- **Required action**
Retype the data below in full, keeping every character as it is.

- **Data provided**
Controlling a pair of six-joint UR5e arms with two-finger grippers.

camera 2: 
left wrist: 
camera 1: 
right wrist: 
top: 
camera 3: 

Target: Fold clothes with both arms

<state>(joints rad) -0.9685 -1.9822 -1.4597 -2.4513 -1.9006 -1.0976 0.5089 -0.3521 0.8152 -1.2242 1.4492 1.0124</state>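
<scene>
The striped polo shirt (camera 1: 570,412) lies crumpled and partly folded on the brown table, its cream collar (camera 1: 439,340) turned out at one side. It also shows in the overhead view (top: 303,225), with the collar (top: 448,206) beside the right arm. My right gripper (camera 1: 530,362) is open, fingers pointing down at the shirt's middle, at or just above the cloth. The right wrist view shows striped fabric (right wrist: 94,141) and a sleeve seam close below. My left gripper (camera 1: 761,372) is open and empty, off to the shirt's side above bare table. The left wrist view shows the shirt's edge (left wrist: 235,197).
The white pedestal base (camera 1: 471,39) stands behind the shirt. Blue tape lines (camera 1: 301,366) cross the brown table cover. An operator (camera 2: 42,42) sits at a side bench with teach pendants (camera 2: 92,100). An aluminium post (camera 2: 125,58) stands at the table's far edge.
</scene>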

- **Response area**
Controlling a pair of six-joint UR5e arms with two-finger grippers.

camera 2: 
left wrist: 
camera 1: 
right wrist: 
top: 
camera 3: 

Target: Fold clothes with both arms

<state>(joints rad) -0.9685 -1.9822 -1.4597 -2.4513 -1.9006 -1.0976 0.5089 -0.3521 0.8152 -1.2242 1.4492 1.0124</state>
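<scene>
The striped polo shirt (camera 1: 570,412) lies crumpled and partly folded on the brown table, its cream collar (camera 1: 439,340) turned out at one side. It also shows in the overhead view (top: 303,225), with the collar (top: 448,206) beside the right arm. My right gripper (camera 1: 530,362) is open, fingers pointing down at the shirt's middle, at or just above the cloth. The right wrist view shows striped fabric (right wrist: 94,141) and a sleeve seam close below. My left gripper (camera 1: 761,372) is open and empty, off to the shirt's side above bare table. The left wrist view shows the shirt's edge (left wrist: 235,197).
The white pedestal base (camera 1: 471,39) stands behind the shirt. Blue tape lines (camera 1: 301,366) cross the brown table cover. An operator (camera 2: 42,42) sits at a side bench with teach pendants (camera 2: 92,100). An aluminium post (camera 2: 125,58) stands at the table's far edge.
</scene>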

That completes the answer, and no more is expected.